El miércoles, Openai anunció el lanzamiento de dos nuevos modelos, O3 y O4-Mini, que combinan capacidades de razonamiento simuladas con acceso a funciones como navegación web y codificación. Estos modelos marcan la primera vez que los modelos centrados en el razonamiento de OpenAI pueden usar cada herramienta CHATGPT simultáneamente, incluido el análisis visual y la generación de imágenes.
Operai anunció O3 en diciembre, y hasta ahora, solo han estado disponibles modelos derivados menos capaces llamados “O3-Mini” y “03-Mini-High”. Sin embargo, los nuevos modelos reemplazan a sus predecesores: O1 y O3-Mini.
Operai está implementando acceso hoy para los usuarios de ChatGPT Plus, Pro y del equipo, con los clientes de Enterprise y EDU que obtienen acceso la próxima semana. Los usuarios gratuitos pueden probar O4-Mini seleccionando la opción “pensar” antes de enviar consultas. El CEO de Operai, Sam Altman, tuiteó que “esperamos lanzar O3-Pro al nivel profesional en unas pocas semanas”.
Para los desarrolladores, ambos modelos están disponibles a partir de hoy a través de la API de finalización de chat y la API de respuestas, aunque algunas organizaciones necesitarán verificación para el acceso.
“Estos son los modelos más inteligentes que hemos lanzado hasta la fecha, que representan un cambio de paso en las capacidades de ChatGPT para todos, desde usuarios curiosos hasta investigadores avanzados”, afirmó Openii en su sitio web. Operai dice que los modelos ofrecen una mejor eficiencia de costo que sus predecesores, y cada uno viene con un caso de uso previsto diferente: O3 apunta a un análisis complejo, mientras que O4-Mini, es una versión más pequeña de su modelo SR de próxima generación “O4” (aún no lanzado), optimiza para la velocidad y la costumbre.

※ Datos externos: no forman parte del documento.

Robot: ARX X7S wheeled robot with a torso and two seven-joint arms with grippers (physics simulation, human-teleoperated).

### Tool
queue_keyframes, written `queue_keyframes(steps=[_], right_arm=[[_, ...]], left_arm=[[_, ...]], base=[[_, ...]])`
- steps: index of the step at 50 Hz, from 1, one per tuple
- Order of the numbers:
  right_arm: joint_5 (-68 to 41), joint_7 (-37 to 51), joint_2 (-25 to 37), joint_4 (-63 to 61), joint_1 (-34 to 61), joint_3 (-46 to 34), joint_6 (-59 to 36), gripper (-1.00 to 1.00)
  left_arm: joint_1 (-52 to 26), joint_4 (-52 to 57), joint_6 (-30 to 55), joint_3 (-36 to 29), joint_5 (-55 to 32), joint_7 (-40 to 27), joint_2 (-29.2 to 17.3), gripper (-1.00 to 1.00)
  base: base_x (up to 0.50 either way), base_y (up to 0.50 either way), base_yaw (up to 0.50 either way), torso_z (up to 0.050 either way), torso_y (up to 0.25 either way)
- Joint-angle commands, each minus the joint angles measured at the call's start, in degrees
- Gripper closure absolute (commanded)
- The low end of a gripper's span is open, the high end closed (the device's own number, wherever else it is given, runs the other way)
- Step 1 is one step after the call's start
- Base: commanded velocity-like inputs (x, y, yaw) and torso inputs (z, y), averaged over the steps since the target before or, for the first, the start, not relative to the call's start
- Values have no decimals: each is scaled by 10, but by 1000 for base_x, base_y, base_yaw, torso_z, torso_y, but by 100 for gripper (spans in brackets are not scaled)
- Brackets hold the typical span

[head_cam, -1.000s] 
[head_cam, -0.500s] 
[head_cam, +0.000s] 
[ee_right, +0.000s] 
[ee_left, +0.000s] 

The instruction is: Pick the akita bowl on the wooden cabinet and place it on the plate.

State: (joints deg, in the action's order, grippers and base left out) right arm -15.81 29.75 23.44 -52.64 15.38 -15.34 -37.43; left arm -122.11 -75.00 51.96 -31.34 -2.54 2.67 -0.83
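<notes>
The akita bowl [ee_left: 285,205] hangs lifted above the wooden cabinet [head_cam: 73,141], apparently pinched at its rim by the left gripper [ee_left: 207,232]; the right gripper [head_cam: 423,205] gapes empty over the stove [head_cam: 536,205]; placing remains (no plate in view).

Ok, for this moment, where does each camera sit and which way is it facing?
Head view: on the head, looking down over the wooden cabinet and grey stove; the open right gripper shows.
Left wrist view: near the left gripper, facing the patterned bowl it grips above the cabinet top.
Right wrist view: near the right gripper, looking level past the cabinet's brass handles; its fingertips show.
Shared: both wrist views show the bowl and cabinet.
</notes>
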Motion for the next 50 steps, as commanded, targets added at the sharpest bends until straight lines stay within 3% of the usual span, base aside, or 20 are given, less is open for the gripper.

Operai dice que O3 y O4-Mini son multimodales, que presentan la capacidad de “pensar con imágenes”.
Crédito: OpenAI
Lo que distingue a estos nuevos modelos de los otros modelos de Openai (como GPT-4O y GPT-4.5) es su capacidad de razonamiento simulado, que utiliza un proceso de “pensamiento” paso a paso simulado para resolver problemas. Además, los nuevos modelos determinan dinámicamente cuándo y cómo implementar ayudas para resolver problemas de varios pasos. Por ejemplo, cuando se les preguntó sobre el uso futuro de energía en California, los modelos pueden buscar de forma autónoma los datos de servicios públicos, escribir código de Python para crear pronósticos, generar visualización de gráficos y explicar los factores clave detrás de las predicciones, todo dentro de una sola consulta.